MANTA: Cross-Modal Semantic Alignment and Information-Theoretic Optimization for Long-form Multimodal Understanding
It addresses the challenge of long-form multimodal understanding for applications like video analysis, though it appears incremental as it builds on existing multimodal and language model approaches.
The paper tackles the problem of inconsistencies in multimodal learning by introducing MANTA, a framework that unifies visual and auditory inputs into a textual space for processing with large language models, achieving up to 22.6% improvement in accuracy on long video question answering tasks.

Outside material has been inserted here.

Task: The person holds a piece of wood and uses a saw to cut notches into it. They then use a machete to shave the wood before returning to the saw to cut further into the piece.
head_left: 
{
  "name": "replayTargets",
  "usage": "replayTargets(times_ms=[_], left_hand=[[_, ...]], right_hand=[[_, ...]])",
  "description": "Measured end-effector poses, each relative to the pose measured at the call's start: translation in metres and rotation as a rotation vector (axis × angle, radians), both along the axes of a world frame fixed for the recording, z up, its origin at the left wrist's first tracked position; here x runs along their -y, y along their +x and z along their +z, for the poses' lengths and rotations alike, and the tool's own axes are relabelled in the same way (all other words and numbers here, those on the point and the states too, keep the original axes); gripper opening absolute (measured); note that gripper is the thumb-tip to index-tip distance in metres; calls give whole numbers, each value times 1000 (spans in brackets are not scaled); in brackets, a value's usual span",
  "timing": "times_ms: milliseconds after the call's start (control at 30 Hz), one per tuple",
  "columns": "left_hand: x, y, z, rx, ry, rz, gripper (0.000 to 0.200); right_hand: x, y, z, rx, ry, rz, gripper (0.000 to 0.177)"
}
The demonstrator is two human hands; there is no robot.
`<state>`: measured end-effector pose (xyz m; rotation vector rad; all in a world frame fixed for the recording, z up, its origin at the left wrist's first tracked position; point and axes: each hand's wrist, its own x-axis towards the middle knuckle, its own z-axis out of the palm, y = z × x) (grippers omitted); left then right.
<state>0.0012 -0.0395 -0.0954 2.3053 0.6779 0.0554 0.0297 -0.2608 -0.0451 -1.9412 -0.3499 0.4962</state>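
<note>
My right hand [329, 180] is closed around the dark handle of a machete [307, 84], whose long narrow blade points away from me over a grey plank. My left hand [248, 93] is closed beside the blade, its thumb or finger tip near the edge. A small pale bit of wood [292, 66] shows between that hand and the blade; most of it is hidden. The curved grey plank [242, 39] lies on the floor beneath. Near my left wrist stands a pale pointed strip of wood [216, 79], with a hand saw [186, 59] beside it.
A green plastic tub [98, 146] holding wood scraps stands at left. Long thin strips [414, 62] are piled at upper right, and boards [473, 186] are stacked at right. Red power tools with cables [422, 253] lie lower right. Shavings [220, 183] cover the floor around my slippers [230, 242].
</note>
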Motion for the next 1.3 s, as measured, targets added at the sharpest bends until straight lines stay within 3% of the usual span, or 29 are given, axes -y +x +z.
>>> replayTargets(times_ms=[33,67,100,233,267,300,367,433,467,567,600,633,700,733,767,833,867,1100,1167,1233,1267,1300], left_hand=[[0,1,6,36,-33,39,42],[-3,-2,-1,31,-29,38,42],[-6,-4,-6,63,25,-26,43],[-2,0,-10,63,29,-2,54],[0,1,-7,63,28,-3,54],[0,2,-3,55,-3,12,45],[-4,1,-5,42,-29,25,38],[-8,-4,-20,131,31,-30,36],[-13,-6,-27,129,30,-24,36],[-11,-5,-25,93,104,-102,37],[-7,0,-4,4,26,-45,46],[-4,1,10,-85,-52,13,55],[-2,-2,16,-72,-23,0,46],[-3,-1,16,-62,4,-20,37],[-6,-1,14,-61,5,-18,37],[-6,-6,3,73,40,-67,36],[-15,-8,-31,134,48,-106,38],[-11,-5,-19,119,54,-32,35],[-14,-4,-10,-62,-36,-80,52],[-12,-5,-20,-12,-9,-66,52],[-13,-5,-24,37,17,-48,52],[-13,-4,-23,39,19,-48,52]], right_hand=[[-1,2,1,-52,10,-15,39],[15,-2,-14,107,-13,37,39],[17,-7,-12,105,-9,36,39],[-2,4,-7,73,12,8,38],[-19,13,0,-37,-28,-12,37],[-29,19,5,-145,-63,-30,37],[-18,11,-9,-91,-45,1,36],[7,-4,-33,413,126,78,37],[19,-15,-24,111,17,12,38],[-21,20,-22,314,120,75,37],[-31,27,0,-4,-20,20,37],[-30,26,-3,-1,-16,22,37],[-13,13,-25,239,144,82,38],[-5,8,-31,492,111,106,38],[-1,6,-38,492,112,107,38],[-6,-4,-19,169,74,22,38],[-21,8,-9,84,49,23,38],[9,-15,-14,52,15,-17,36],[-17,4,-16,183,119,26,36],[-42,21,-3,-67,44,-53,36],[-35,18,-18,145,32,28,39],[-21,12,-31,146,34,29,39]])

While multi-modal learning has advanced significantly, current approaches often treat modalities separately, creating inconsistencies in representation and reasoning. We introduce MANTA (Multi-modal Abstraction and Normalization via Textual Alignment), a theoretically-grounded framework that unifies visual and auditory inputs into a structured textual space for seamless processing with large language models. MANTA addresses four key challenges: (1) semantic alignment across modalities with information-theoretic optimization, (2) adaptive temporal synchronization for varying information densities, (3) hierarchical content representation for multi-scale understanding, and (4) context-aware retrieval of sparse information from long sequences. We formalize our approach within a rigorous mathematical framework, proving its optimality for context selection under token constraints. Extensive experiments on the challenging task of Long Video Question Answering show that MANTA improves state-of-the-art models by up to 22.6% in overall accuracy, with particularly significant gains (27.3%) on videos exceeding 30 minutes. Additionally, we demonstrate MANTA's superiority on temporal reasoning tasks (23.8% improvement) and cross-modal understanding (25.1% improvement). Our framework introduces novel density estimation techniques for redundancy minimization while preserving rare signals, establishing new foundations for unifying multimodal representations through structured text.